Automated CNN pipeline generation for heterogeneous architectures
Licentiatavhandling, 2022
Asymmetric multicore-clusters such as high-performance cluster and power efficient cluster
are common in modern edge devices. One example is Intel's Alder Lake featuring Golden Cove high-performance cores and Gracemont power-efficient cores. Chiplet-based technology allows organization of multi cores in form of multi-chip-modules, thus housing large number of cores in a processor.
Interposer based packaging has enabled embedding High Bandwidth Memory (HBM) on chip and reduced transmission latency and energy consumption of chiplet-chiplet interconnect. For Instance Intel's XeHPC Ponte Vecchio package integrates multi-chip GPU organization along with HBM modules.
Since new devices feature heterogeneity at the level of cores, memory and on-chip interconnect, it has become important to steer optimization at application level in order to leverage the new heterogeneous, high-performing and power-efficient features of underlying computing platforms.
An important high-performance application paradigm is Convolution Neural Networks (CNN). CNNs are widely used in many practical applications. The pipelined parallel implementation of CNN is favored for inference on edge devices.

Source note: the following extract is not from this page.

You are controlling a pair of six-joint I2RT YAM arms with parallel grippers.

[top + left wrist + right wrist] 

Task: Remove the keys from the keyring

In this Licentiate thesis we present a novel scheme for automatic scheduling of CNN pipelines on heterogeneous devices. A pipeline schedule is a configuration that provides information on depth of pipeline, grouping of CNN layers into pipeline stages and mapping of pipeline stages onto computing units. We utilize simple compile-time hints which consists of workload information of individual CNN layers and performance hints of computing units.
The proposed approach provides near optimal solution for a throughput maximizing pipeline.
We model the problem as a design space exploration technique. We developed a time-efficient design space navigation through heuristics extracted from the knowledge of CNN structure and underlying computing platform. The proposed search scheme converges faster and utilizes real-time performance measurements as fitness values.
The results demonstrate that the proposed scheme converges faster and can scale when used with larger networks and computing platforms.
Since the scheme utilizes online performance measurements, one of the challenges is to avoid expensive configurations during online tuning. The results demonstrate that on average, ~80% of the tested configurations are sub-optimal solutions.
Another challenge is to reduce convergence time. The experiments show that proposed approach is 35x faster than stochastic optimization algorithms. Since the design space is large and complex, We show that the proposed scheme explores only ~0.1% of the total design space in case of large CNNs (having 50+ layers) and results in near-optimal solution.
Online tuning
CNN parallel pipelines
Heterogeneous computing units
Processing on chiplets
Design space exploration
Författare
Pirah Noor Soomro
Chalmers, Data- och informationsteknik, Datorteknik
An online guided tuning approach to run CNN pipelines on edge devices
Proceedings of the 18th ACM International Conference on Computing Frontiers 2021, CF 2021,; (2021)p. 45-53
Paper i proceeding
Shisha: Online Scheduling of CNN Pipelines on Heterogeneous Architectures
Lecture Notes in Computer Science (including subseries Lecture Notes in Artificial Intelligence and Lecture Notes in Bioinformatics),; Vol. 13826 LNCS(2023)p. 249-262
Paper i proceeding
Scheduling Task-parallel Applications in Dynamically Asymmetric Environments
ACM International Conference Proceeding Series,; (2020)
Paper i proceeding
Low-energy toolset for heterogeneous computing (LEGaTO)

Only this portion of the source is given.